Lines in the listing below containing the string "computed" are to be identified and copied.

====== Supplied entries

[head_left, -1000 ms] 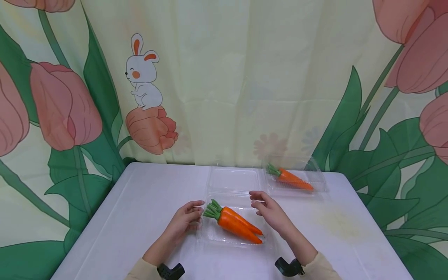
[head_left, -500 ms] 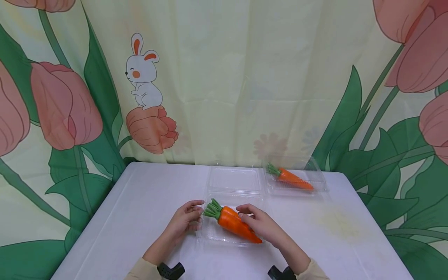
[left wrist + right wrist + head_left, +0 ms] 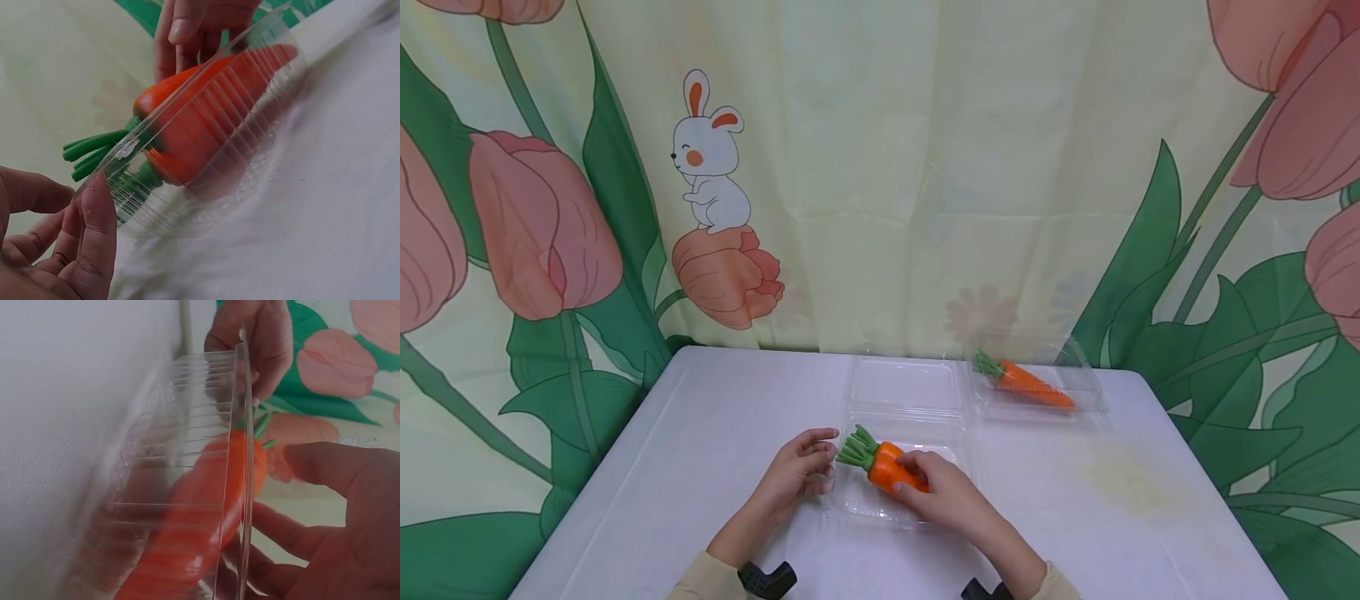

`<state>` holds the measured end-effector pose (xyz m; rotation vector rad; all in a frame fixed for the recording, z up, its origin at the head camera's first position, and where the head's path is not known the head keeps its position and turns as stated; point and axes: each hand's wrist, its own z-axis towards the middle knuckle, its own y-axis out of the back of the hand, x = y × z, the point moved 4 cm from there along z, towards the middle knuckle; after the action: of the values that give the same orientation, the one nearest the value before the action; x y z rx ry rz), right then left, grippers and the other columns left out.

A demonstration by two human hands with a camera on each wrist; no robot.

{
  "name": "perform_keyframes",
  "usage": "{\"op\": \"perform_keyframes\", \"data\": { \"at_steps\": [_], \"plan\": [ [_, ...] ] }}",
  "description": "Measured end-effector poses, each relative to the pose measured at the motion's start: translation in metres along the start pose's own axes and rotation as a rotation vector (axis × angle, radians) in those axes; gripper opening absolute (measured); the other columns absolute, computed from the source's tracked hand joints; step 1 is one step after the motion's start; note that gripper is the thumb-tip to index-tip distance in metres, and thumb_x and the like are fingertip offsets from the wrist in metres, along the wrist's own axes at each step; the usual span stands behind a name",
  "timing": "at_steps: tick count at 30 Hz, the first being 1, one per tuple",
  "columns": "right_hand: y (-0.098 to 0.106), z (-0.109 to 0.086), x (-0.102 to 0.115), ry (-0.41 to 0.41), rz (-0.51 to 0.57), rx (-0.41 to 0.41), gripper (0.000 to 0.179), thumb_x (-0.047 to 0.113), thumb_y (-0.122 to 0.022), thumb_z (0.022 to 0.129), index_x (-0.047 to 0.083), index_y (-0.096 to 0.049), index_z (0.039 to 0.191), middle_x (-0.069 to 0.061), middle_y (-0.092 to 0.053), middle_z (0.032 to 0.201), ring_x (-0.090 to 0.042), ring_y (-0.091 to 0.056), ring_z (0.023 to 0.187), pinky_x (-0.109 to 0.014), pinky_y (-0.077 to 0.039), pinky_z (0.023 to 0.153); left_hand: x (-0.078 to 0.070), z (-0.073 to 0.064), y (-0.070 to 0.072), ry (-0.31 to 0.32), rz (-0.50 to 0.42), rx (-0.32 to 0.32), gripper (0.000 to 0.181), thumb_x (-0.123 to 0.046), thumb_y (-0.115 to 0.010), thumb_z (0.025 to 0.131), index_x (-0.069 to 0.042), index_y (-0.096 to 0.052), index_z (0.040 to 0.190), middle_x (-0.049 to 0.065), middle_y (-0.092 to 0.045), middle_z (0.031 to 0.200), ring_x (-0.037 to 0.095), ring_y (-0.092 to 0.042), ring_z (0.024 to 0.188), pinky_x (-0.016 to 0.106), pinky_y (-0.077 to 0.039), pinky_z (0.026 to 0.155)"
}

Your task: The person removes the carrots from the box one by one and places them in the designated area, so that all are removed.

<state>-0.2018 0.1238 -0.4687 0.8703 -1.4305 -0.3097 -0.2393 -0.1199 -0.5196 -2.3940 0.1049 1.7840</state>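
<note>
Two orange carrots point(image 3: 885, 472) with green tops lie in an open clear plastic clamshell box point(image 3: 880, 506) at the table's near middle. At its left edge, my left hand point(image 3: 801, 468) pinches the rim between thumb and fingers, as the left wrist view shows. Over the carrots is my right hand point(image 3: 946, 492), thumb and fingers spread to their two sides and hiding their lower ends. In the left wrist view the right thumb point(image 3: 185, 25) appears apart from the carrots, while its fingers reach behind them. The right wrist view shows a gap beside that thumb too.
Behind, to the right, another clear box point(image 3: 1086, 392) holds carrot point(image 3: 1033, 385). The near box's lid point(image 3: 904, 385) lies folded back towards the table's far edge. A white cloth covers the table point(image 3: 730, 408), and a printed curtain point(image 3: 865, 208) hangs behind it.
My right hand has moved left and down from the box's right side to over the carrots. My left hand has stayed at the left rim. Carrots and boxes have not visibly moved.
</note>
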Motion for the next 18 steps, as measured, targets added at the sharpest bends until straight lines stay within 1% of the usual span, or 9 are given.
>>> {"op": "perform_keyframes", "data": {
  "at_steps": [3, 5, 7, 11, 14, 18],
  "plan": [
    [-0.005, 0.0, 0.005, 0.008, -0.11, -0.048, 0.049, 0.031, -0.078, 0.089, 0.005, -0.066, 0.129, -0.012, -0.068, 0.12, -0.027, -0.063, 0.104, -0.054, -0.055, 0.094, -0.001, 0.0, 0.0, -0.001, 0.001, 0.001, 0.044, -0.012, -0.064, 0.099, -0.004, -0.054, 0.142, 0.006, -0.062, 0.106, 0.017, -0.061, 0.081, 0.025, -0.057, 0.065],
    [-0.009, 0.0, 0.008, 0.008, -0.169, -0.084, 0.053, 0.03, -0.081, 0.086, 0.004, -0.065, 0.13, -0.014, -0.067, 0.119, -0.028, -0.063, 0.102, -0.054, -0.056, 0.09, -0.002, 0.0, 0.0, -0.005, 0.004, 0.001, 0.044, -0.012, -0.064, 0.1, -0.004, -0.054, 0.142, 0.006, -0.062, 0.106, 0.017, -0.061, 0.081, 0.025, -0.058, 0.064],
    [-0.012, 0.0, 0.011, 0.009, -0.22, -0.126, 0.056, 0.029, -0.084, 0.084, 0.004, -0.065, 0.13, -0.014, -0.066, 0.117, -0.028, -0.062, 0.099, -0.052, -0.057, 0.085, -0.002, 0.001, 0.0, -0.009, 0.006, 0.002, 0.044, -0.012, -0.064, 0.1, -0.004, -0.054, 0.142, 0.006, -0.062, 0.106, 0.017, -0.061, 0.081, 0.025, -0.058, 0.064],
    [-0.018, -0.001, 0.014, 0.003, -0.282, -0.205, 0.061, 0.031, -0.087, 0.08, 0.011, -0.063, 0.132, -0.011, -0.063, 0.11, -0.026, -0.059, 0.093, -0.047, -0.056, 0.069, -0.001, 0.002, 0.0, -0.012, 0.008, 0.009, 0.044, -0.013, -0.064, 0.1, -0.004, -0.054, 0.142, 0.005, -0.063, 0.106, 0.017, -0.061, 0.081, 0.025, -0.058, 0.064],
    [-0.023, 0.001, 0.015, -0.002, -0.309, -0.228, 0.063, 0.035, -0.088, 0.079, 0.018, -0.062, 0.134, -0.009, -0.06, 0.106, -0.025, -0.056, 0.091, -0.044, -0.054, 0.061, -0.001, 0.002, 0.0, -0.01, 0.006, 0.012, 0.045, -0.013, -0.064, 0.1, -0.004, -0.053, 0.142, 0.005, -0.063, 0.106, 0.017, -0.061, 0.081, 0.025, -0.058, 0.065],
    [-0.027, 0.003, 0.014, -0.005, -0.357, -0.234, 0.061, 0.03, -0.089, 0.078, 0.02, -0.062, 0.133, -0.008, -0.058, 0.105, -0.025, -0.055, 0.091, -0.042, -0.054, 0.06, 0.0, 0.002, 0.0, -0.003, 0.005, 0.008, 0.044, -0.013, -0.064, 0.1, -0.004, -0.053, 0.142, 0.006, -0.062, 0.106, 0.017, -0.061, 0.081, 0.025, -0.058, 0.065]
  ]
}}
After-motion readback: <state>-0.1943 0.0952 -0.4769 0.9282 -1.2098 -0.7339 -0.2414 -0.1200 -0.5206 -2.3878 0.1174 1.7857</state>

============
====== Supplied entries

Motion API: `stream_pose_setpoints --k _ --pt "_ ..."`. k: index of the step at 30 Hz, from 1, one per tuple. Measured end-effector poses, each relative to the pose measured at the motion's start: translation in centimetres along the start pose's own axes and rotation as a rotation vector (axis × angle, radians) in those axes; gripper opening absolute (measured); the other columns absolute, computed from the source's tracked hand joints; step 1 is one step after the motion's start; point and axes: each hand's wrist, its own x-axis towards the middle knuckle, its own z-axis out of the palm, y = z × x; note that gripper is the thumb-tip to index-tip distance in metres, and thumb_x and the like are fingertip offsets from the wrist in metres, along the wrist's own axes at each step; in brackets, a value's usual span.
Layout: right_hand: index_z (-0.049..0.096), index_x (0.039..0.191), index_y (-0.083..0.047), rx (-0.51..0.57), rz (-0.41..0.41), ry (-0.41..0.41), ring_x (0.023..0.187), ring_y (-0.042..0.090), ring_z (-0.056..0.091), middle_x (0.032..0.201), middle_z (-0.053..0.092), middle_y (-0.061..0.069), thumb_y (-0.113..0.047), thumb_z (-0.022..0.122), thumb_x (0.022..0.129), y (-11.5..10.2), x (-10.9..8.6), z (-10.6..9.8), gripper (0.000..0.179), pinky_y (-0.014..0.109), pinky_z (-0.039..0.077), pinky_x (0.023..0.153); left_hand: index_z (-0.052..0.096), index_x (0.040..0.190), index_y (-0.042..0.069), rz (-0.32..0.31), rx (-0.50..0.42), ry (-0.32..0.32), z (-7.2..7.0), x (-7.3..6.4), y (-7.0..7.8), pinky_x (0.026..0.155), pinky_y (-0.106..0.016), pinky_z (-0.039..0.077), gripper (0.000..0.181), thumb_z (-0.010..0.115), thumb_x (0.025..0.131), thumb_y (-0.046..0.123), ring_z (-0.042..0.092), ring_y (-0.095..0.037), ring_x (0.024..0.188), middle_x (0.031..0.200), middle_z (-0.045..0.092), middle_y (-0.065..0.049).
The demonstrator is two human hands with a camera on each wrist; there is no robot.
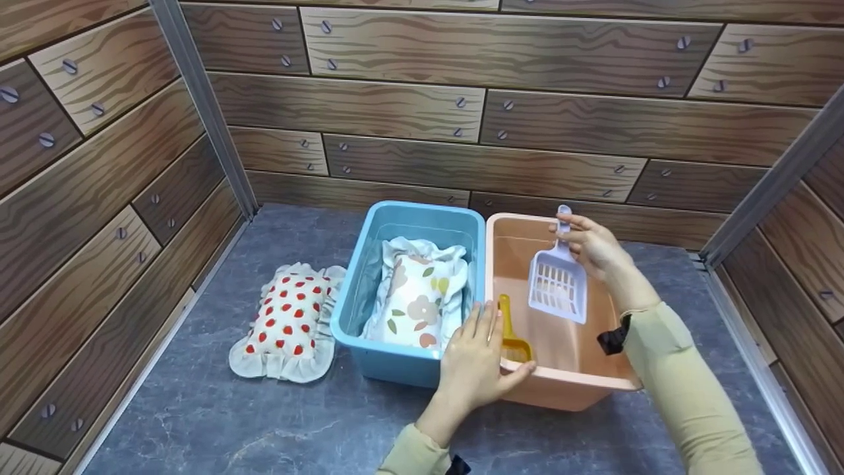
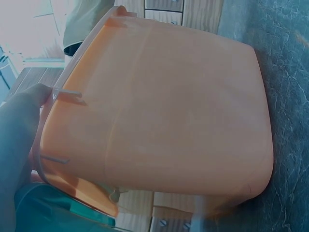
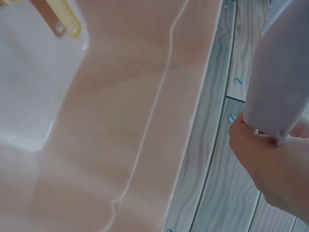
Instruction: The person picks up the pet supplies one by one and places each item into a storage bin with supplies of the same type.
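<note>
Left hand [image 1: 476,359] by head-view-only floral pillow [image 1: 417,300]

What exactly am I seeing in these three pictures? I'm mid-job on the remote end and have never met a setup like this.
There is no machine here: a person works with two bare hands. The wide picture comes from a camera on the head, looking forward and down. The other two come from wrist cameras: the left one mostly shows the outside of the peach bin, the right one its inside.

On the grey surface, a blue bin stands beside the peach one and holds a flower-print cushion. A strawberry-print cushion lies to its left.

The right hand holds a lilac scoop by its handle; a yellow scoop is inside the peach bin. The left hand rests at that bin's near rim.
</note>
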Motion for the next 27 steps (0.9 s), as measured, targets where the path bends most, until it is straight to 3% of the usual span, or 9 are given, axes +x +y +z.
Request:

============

Result of the exercise:
  "description": "Measured end-effector poses, each relative to the pose measured at the motion's start: translation in metres along the start pose's own axes and rotation as a rotation vector (axis × angle, radians) in those axes; gripper opening absolute (measured); the other columns absolute, computed from the source's tracked hand joints; step 1 is one step after the motion's start; note that gripper is the thumb-tip to index-tip distance in metres, and thumb_x and the like are fingertip offsets from the wrist in metres, along the wrist's own axes at each step; the usual span stands behind a name",
Motion API: `stream_pose_setpoints --k _ --pt "_ ..."`. k: index of the step at 30 Hz, from 1, one per tuple. Measured end-effector poses, each relative to the pose measured at the motion's start: translation in centimetres along the start pose's own axes and rotation as a rotation vector (axis × angle, radians) in those axes; gripper opening absolute (measured); the other columns absolute, computed from the source's tracked hand joints; step 1 is one step after the motion's start; point and axes: each hand's wrist, its own x-axis towards the middle knuckle, its own z-axis out of the palm, y = z × x; note that gripper is the thumb-tip to index-tip distance in metres, and thumb_x and the like are fingertip offsets from the wrist in metres, along the wrist's own axes at each step; in brackets, a value's usual span.

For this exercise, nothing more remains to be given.